Réaliser cette recherche a été un véritable défi au cours des années. J’ai dû rencontrer les victimes deux, trois, même quatre fois, avant qu’elles se sentent à l’aise pour parler de ce qui leur était arrivé. Parler de ces choses expose leur vie à un danger très réel.

J’ai également été frappé par la façon dont les principes fondamentaux de l’État de droit sont mis de côté au Rwanda en ce qui concerne ces cas. Dans un grand nombre de cas, des soldats ont arrêté quelqu’un devant leur famille et leurs voisins. Certains membres de famille ont eu le courage de s’enquérir auprès des autorités locales quant au sort de leurs proches, mais n’ont recueilli qu’un haussement d’épaules. Dans les tribunaux, les juges et les procureurs ont rejeté les allégations selon lesquelles des détenus avaient été illégalement détenus ou torturés. Nous n’avons jamais vu un juge prendre au sérieux ces déclarations faites devant un tribunal.

Les gens savent que ce type de détention et de torture se produisent au Rwanda, mais ils ont trop peur d’en parler ouvertement. Tout ce qu’ils peuvent faire est d’espérer que cela ne leur arrive pas.

Que devrait faire le gouvernement du Rwanda au sujet de ces cas de torture ? Et comment a-t-il répondu à votre recherche ?

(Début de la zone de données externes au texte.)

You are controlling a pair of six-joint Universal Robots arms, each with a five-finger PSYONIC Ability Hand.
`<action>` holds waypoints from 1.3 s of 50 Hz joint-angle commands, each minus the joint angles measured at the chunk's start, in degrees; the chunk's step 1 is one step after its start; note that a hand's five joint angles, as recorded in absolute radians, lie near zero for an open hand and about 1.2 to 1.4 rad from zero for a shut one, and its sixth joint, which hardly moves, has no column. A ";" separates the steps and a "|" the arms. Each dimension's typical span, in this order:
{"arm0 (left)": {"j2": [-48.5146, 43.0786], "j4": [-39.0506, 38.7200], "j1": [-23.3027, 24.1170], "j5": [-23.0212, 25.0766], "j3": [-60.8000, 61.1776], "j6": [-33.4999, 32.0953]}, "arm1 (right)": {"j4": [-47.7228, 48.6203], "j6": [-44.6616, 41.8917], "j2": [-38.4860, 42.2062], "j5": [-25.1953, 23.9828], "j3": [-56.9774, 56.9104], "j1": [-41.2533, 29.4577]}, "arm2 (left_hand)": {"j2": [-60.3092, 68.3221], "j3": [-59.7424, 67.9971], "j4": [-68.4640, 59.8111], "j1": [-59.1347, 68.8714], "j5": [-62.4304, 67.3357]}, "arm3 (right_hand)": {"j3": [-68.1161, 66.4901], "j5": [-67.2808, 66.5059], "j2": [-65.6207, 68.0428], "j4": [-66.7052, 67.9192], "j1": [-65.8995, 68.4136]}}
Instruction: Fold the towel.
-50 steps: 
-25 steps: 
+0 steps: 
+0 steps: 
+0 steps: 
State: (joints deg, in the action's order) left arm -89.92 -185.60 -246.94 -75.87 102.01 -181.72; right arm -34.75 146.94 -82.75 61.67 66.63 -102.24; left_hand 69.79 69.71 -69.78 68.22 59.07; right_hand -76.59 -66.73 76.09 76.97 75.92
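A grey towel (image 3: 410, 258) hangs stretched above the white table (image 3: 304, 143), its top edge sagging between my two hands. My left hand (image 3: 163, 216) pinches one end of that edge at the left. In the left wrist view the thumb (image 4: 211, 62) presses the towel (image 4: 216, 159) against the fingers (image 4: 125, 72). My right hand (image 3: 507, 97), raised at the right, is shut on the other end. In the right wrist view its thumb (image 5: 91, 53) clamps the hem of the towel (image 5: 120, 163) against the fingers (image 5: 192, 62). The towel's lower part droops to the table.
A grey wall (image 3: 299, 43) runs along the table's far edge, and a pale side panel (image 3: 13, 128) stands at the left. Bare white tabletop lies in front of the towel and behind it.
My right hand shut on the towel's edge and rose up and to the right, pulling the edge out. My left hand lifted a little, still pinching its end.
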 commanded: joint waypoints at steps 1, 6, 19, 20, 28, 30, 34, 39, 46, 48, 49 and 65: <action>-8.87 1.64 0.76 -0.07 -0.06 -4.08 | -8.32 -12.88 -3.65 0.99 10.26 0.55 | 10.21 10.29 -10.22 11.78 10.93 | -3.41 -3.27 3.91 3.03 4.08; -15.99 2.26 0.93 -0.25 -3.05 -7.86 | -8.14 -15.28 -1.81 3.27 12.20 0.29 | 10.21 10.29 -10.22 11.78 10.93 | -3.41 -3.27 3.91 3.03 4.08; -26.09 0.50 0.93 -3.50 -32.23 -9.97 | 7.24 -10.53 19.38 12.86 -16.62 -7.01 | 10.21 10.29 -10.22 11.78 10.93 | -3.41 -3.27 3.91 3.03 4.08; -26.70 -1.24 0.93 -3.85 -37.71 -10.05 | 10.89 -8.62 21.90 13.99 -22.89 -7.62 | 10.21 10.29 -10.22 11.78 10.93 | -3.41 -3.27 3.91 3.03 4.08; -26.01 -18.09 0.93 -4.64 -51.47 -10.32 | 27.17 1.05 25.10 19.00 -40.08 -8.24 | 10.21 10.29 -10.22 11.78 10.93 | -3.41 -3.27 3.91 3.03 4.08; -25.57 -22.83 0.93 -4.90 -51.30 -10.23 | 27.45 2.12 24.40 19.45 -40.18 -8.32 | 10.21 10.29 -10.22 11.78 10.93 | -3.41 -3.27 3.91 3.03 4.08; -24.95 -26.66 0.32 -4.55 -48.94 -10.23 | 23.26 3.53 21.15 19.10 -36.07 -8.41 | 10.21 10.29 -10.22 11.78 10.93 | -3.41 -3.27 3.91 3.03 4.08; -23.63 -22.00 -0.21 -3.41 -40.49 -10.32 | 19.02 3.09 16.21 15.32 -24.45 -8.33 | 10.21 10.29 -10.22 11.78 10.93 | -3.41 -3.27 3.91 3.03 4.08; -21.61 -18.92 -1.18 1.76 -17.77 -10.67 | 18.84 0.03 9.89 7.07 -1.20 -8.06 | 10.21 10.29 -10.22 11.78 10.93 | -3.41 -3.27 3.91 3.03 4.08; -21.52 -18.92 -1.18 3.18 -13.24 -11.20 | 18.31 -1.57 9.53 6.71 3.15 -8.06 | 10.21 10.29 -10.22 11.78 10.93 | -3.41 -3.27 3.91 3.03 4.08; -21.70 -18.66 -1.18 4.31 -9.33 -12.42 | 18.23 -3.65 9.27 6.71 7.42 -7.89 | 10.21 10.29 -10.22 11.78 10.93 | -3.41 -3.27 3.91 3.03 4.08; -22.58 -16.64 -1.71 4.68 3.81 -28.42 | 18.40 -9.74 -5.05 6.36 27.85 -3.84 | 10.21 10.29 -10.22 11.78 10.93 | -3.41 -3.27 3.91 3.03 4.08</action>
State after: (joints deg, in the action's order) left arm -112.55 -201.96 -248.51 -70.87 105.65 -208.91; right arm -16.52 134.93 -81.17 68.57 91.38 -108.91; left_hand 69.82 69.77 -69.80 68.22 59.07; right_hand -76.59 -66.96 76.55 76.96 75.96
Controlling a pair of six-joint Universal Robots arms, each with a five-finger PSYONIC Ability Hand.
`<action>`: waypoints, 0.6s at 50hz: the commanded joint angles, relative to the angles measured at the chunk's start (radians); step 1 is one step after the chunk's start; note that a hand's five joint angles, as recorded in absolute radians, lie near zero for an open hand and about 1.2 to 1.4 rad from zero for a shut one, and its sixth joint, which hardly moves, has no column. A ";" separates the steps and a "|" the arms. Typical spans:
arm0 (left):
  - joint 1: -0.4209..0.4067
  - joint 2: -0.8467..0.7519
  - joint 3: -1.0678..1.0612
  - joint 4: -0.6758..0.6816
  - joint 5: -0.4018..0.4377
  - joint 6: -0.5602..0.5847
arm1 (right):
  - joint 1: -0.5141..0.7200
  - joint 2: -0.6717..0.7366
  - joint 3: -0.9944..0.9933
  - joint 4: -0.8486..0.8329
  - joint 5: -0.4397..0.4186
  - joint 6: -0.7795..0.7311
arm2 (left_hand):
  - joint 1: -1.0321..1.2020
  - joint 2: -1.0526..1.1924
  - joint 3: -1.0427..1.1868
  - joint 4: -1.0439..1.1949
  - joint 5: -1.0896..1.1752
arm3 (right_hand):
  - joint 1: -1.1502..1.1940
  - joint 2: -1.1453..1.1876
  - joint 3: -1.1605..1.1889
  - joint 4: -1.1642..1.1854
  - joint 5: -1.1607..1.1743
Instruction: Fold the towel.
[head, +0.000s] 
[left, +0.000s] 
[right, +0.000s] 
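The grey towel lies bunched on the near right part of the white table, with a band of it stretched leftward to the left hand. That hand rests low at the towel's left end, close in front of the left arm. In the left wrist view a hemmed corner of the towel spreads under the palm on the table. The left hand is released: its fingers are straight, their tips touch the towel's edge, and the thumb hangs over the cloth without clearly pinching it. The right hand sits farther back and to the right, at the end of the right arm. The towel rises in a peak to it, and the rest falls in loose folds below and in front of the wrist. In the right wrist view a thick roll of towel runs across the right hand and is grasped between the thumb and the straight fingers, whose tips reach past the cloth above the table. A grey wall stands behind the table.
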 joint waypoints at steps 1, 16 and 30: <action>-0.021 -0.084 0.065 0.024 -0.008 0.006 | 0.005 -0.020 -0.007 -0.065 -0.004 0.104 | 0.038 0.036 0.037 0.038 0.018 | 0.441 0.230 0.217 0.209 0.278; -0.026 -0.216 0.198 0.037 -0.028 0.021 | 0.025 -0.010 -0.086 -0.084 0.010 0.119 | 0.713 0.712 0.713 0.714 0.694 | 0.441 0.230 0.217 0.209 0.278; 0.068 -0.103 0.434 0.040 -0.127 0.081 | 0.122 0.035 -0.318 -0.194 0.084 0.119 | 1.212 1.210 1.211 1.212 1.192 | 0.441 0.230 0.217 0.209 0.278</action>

Nous avons communiqué les détails de notre recherche au gouvernement depuis près d’un an, depuis décembre 2016. Nous avons demandé des réunions pour discuter de cette recherche et proposer des idées sur la façon dont le gouvernement pourrait enquêter sur ces allégations et faire en sorte que les personnes responsables rendent des comptes. Mais le gouvernement n’a jamais répondu.

En juillet, nous avons publié un rapport sur les exécutions extrajudiciaires de petits délinquants dans l’ouest du Rwanda. Le gouvernement s’est empressé de qualifier le rapport de « fausses nouvelles » et n’a rien fait pour répondre aux allégations spécifiques, alors même que nous avons mentionné les noms de victimes, les dates et les lieux des exécutions et inclus un grand nombre de photos des victimes.

Nous avons mis des années pour mener des recherches difficiles afin de démontrer que la détention illégale et la torture sont utilisées systématiquement au Rwanda contre ceux considérés comme des « ennemis ». Qualifier ces allégations de « fausses » ne diminuera pas leur véracité.

Ce qui est le plus important, c’est que le gouvernement devrait faire un effort sérieux pour répondre à ces allégations, notamment en s’assurant que les personnes responsables rendent des comptes pour leurs actes. Il devrait travailler en étroite collaboration avec les organes des Nations Unies, tels que le Sous-comité pour la prévention de la torture et le Comité contre la torture, afin d’arrêter ce fléau.

Si le gouvernement ne prend pas cette question au sérieux, les bailleurs de fonds du Rwanda devraient évaluer leur soutien financier et autre, notamment la formation et le renforcement des capacités, aux institutions directement impliquées dans ces violations.